***** Exercise input *****

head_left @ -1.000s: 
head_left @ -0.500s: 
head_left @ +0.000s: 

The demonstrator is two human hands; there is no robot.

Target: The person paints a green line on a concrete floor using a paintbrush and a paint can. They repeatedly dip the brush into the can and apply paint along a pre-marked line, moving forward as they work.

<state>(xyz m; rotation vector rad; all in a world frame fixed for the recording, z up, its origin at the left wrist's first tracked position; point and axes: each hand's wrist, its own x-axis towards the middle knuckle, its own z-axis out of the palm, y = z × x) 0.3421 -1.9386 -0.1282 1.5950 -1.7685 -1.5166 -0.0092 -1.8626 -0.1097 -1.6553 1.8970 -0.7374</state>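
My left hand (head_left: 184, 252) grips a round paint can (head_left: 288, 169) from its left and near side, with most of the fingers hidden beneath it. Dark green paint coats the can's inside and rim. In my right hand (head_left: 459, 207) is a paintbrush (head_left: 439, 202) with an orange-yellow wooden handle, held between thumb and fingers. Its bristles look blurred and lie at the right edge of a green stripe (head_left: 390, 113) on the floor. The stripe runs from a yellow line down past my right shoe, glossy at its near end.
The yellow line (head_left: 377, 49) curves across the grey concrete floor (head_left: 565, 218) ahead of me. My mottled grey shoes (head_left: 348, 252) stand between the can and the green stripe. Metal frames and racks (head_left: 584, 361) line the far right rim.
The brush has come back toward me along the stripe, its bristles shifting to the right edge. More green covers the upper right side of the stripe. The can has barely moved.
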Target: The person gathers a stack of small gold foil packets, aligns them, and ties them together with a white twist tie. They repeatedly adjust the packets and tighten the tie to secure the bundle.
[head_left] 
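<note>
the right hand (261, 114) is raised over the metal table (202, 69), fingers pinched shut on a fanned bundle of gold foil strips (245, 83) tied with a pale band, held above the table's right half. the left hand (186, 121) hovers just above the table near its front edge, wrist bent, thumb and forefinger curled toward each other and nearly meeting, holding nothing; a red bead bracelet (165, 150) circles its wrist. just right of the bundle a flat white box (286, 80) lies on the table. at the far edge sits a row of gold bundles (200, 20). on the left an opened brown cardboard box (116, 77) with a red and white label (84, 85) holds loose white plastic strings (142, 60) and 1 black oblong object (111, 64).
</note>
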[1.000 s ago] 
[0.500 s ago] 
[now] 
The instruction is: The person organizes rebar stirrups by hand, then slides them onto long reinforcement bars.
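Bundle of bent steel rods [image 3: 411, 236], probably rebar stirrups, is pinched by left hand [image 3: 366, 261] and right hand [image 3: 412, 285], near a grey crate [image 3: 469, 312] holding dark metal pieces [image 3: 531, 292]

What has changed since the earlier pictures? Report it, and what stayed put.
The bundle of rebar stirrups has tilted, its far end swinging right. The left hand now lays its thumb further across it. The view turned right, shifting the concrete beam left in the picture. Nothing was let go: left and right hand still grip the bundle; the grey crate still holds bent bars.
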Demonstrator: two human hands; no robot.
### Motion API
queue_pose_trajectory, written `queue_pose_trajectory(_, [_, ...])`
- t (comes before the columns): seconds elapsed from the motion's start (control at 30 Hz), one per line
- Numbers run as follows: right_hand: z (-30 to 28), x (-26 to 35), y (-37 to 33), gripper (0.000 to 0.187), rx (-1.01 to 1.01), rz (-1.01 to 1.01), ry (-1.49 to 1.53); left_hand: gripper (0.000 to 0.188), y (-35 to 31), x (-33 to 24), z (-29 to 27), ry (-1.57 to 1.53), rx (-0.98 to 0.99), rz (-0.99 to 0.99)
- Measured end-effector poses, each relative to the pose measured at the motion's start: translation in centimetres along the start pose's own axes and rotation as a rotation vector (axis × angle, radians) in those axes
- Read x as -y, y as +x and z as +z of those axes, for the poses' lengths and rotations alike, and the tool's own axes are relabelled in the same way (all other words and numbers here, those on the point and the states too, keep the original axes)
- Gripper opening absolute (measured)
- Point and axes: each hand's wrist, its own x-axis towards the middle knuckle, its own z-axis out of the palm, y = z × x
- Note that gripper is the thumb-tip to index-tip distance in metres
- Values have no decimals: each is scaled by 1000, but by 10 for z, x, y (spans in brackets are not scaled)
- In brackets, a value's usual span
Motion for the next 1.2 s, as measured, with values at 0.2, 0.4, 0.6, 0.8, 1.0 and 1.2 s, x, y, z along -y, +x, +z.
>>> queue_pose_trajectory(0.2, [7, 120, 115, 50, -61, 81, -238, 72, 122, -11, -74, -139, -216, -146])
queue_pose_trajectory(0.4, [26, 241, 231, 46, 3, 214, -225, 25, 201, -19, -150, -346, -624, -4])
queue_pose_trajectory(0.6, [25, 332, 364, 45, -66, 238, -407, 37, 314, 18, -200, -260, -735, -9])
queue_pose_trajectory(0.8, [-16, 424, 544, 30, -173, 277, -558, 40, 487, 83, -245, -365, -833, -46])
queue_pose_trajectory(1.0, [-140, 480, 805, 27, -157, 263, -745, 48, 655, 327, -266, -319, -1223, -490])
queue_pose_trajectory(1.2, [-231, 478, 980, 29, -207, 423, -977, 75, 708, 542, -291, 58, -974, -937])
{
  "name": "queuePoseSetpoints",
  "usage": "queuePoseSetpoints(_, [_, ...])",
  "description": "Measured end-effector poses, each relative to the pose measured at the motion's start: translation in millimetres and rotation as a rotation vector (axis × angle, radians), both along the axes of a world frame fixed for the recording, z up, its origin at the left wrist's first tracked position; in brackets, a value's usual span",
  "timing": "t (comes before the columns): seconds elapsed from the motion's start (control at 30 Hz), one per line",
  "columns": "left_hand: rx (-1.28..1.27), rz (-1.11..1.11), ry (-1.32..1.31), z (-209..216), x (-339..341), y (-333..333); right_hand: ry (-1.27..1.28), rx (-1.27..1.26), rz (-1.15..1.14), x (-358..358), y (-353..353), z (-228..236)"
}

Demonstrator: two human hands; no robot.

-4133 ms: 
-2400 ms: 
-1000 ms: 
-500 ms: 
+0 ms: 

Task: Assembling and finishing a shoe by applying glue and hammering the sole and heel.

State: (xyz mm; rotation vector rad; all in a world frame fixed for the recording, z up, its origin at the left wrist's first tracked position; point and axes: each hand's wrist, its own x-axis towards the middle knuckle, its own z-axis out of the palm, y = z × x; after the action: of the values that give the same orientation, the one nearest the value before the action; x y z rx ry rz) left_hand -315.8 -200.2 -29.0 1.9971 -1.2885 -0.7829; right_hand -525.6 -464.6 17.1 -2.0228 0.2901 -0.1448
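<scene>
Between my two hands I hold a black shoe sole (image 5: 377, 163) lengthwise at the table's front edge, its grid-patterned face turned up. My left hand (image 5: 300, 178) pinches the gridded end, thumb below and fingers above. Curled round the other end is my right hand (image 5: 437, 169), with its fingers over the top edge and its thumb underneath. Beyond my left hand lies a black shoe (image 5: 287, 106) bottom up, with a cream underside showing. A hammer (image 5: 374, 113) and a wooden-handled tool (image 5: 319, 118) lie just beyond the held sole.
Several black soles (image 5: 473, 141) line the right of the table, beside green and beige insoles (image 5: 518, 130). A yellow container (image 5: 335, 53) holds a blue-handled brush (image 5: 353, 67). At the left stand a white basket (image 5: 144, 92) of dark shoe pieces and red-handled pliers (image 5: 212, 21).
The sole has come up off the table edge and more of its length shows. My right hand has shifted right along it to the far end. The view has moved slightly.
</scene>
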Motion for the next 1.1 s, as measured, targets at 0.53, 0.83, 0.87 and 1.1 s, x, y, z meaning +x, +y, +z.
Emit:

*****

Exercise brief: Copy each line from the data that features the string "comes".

Reply to the task:
- t (comes before the columns): seconds elapsed from the motion's start (control at 30 Hz), one per line
  "timing": "t (comes before the columns): seconds elapsed from the motion's start (control at 30 Hz), one per line",

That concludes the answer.